**What you are asked to do**.
Go through the data below and return each line where the string "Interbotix" occurs.
+++ The input
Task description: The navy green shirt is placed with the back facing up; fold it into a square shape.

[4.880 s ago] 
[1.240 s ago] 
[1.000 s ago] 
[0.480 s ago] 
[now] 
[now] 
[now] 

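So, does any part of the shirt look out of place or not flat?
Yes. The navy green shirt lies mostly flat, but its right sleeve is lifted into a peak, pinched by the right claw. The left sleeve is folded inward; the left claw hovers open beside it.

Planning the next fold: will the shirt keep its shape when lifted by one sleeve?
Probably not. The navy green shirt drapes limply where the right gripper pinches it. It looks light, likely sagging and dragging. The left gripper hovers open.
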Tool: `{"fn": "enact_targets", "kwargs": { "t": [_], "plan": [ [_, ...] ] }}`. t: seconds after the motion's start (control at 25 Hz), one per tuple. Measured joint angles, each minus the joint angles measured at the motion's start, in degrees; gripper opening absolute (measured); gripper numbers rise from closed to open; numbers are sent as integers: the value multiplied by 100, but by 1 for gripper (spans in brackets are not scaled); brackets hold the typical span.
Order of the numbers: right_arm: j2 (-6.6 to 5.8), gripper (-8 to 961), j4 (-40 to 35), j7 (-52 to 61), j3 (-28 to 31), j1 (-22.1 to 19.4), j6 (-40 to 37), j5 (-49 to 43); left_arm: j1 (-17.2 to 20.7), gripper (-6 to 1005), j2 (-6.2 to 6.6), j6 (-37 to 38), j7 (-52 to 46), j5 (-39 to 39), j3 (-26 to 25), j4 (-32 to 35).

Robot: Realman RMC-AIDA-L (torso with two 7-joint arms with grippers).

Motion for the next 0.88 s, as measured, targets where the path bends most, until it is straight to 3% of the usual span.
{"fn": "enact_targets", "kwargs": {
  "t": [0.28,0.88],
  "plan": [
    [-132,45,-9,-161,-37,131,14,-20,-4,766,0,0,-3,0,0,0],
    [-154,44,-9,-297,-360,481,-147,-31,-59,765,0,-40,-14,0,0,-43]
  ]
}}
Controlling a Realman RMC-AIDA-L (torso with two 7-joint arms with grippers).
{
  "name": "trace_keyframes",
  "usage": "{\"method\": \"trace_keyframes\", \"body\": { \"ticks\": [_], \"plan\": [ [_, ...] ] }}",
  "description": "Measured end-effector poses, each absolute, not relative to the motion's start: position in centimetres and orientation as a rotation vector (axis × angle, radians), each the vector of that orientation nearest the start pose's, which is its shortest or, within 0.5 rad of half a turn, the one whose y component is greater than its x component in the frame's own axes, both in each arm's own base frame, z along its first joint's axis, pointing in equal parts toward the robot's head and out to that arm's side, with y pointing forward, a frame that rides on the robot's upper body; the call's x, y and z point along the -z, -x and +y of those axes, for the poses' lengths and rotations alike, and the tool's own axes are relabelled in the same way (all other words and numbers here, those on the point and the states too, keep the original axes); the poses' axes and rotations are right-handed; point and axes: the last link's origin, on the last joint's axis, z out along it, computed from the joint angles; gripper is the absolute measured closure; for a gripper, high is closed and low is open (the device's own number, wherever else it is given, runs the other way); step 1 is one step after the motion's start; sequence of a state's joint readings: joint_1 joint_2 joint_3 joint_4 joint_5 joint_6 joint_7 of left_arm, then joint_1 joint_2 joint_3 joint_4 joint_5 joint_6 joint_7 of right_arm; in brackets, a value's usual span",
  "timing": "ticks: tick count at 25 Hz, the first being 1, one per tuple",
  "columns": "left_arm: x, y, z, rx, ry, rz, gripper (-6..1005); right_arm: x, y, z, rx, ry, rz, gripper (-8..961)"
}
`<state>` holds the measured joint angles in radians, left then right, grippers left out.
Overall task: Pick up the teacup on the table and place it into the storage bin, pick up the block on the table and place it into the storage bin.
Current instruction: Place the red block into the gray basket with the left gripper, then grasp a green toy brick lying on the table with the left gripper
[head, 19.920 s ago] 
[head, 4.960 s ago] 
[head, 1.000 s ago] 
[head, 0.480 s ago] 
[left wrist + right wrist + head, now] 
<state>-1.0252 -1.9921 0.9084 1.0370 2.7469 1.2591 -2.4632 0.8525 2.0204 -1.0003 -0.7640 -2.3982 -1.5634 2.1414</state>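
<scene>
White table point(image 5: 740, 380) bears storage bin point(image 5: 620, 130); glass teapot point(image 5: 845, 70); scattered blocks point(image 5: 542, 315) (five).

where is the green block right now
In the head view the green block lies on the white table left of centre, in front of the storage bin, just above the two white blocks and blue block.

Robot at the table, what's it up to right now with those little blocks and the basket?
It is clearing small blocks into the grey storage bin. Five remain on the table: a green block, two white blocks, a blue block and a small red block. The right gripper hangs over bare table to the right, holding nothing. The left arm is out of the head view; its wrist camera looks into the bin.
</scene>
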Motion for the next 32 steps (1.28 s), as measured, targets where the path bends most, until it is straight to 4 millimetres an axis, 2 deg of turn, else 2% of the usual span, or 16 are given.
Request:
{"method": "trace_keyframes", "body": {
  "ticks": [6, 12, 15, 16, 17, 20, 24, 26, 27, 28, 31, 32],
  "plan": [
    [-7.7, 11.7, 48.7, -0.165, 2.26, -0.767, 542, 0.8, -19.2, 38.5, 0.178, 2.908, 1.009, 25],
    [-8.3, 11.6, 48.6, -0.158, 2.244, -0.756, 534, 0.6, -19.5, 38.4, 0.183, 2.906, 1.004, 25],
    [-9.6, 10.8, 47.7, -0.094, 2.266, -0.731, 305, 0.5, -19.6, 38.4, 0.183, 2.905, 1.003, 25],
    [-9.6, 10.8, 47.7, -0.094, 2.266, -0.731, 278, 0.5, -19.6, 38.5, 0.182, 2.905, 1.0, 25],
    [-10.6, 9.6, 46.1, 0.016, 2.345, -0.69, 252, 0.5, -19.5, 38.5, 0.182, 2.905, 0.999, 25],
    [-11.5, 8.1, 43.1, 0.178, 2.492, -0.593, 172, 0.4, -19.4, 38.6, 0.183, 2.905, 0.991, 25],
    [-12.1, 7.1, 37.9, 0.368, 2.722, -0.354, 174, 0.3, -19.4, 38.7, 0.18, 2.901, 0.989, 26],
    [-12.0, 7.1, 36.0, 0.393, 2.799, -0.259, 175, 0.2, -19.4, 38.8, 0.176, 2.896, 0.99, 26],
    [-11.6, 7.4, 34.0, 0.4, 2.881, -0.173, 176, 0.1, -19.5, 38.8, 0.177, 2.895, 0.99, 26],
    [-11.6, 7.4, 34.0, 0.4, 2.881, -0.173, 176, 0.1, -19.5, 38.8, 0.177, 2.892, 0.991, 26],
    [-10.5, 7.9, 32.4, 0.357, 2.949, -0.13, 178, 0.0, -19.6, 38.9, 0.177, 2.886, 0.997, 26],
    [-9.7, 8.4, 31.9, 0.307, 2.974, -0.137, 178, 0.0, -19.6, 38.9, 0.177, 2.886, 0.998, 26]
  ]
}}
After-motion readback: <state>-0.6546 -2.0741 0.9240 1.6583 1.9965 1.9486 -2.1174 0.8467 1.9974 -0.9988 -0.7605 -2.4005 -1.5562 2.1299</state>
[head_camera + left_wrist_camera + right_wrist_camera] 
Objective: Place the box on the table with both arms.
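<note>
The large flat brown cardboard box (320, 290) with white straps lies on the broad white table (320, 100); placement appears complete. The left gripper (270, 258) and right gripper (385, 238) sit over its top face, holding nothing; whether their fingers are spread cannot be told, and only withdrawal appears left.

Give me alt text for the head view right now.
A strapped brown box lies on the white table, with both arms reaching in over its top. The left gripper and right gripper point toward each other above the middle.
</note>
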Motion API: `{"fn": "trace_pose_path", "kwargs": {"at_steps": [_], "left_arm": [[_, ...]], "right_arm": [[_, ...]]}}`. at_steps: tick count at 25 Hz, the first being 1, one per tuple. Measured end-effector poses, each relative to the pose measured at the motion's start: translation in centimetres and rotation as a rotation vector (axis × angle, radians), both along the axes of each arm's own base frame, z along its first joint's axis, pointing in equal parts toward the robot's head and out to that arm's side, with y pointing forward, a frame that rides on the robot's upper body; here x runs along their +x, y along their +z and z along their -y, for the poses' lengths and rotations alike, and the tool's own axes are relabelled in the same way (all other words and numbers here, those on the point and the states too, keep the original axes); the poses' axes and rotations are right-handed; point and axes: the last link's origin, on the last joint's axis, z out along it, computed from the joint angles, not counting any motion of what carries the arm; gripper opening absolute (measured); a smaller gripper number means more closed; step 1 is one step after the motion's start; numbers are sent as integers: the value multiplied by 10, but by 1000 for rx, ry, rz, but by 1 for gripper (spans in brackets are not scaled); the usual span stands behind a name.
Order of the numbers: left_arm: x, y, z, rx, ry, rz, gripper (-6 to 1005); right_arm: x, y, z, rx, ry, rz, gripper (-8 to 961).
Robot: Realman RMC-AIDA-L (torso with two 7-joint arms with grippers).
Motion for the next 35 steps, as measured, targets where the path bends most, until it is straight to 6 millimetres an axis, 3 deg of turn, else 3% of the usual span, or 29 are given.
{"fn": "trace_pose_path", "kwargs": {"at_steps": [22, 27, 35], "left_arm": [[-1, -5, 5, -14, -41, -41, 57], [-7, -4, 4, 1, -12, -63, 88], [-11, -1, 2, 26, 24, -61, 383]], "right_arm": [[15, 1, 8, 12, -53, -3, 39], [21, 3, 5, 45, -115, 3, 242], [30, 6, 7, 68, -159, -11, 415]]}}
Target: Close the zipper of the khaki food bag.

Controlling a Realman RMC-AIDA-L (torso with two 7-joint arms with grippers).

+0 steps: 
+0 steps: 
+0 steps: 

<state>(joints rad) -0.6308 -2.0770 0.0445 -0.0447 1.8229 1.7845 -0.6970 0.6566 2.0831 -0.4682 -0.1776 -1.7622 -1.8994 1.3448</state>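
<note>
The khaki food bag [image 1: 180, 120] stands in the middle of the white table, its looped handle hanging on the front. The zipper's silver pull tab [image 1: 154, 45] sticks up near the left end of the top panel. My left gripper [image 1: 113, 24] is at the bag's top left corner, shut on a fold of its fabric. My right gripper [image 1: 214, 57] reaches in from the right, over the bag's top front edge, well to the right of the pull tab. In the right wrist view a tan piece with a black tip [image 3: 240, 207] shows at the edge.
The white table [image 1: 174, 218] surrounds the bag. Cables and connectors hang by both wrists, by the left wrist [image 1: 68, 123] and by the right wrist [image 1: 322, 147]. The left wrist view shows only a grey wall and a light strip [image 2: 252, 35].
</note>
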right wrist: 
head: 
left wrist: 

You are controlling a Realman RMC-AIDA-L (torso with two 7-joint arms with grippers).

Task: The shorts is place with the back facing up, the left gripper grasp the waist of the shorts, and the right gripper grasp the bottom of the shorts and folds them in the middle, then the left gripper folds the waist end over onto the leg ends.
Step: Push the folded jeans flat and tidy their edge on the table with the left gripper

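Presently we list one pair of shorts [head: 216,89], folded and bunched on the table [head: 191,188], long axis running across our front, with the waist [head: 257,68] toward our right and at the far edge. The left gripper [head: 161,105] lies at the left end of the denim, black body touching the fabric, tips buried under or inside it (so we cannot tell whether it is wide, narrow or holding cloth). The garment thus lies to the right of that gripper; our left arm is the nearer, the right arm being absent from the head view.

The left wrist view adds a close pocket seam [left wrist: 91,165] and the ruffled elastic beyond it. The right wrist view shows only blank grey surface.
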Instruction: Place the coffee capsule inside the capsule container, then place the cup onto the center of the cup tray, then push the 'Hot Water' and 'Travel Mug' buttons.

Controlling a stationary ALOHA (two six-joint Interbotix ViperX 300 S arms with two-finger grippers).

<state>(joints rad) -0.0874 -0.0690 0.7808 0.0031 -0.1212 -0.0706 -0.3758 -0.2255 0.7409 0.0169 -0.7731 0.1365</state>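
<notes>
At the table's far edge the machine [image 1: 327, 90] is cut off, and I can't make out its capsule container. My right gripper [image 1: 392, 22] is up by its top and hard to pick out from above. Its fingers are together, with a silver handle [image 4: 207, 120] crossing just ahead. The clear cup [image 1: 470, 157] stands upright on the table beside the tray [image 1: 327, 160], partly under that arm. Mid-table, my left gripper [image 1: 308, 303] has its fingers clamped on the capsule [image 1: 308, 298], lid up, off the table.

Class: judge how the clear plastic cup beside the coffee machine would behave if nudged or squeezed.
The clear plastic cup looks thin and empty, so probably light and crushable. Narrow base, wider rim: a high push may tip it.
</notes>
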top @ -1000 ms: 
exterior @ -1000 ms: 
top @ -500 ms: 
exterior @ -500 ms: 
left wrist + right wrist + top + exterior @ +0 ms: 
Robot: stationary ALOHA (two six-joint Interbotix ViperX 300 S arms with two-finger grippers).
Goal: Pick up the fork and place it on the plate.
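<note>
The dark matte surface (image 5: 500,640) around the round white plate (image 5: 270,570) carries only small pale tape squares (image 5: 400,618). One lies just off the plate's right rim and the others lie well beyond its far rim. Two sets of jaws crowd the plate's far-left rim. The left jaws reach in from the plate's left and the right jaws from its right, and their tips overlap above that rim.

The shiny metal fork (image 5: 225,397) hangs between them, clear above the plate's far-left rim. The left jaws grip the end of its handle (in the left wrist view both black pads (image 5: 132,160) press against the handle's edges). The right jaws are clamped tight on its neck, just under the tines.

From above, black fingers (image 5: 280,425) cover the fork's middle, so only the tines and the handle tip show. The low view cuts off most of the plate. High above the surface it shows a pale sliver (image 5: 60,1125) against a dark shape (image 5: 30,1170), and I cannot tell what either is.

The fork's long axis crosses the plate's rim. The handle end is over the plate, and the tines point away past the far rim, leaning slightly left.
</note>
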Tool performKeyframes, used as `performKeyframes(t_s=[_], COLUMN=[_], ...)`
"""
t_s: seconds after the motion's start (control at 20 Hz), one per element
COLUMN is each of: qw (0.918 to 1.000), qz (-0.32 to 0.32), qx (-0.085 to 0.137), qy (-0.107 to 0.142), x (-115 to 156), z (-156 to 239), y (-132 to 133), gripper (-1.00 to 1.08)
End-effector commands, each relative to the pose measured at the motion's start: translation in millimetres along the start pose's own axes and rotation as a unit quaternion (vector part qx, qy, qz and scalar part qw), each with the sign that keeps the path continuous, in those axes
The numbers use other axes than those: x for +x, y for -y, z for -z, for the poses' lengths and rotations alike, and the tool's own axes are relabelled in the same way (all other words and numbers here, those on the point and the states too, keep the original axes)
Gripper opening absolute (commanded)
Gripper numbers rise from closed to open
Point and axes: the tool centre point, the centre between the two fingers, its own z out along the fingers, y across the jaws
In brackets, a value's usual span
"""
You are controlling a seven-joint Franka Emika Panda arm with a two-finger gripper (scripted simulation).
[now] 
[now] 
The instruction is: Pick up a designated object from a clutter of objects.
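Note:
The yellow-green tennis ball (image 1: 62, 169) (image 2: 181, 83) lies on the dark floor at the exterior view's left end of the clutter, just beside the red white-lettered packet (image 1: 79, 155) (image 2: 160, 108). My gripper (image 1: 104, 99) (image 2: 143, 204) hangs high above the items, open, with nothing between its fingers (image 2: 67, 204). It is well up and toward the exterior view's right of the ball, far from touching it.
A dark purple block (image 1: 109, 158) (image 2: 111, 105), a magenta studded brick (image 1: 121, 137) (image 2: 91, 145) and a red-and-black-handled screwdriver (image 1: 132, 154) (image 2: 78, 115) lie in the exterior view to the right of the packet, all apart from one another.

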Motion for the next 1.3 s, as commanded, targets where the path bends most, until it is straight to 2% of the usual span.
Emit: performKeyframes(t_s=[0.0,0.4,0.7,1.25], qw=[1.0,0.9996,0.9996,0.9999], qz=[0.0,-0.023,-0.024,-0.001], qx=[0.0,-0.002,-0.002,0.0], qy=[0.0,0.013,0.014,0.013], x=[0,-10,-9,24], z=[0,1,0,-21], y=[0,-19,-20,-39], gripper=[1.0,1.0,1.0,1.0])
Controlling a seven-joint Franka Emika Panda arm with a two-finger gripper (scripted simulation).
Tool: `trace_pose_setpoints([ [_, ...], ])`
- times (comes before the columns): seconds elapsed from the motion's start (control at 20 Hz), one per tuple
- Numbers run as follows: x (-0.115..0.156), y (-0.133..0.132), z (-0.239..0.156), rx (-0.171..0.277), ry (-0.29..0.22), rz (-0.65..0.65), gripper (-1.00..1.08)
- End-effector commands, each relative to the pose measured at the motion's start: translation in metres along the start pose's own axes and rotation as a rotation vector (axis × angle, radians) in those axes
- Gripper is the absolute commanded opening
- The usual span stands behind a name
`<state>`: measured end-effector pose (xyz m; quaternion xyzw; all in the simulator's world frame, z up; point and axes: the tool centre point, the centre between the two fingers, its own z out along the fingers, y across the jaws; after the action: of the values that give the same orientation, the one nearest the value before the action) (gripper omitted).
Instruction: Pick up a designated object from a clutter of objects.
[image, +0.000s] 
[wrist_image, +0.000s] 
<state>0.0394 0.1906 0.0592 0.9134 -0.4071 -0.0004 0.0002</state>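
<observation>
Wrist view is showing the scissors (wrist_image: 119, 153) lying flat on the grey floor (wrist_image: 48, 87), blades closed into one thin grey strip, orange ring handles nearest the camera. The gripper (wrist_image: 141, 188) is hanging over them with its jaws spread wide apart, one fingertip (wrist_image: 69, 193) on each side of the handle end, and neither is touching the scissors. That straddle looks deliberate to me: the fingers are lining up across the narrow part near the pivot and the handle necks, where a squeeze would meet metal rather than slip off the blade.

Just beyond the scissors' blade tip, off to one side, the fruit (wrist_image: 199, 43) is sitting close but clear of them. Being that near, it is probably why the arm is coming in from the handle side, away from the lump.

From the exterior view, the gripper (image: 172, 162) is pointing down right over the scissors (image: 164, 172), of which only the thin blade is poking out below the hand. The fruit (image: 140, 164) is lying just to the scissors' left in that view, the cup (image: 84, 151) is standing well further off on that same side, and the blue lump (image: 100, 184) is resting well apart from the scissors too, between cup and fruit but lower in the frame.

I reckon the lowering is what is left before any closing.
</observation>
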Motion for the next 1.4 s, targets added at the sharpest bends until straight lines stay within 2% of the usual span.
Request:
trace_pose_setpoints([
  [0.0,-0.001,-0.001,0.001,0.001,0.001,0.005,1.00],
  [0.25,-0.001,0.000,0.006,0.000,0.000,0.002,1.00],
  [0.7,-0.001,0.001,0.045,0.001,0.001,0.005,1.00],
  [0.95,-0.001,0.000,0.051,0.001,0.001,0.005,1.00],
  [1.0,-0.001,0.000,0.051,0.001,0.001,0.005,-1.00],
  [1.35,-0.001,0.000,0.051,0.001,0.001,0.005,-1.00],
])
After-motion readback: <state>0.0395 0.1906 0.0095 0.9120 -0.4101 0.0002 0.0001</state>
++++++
**Answer to the exercise**.
Controlling a stationary ALOHA (two six-joint Interbotix ViperX 300 S arms with two-finger grippers).
Robot: stationary ALOHA (two six-joint Interbotix ViperX 300 S arms with two-finger grippers).

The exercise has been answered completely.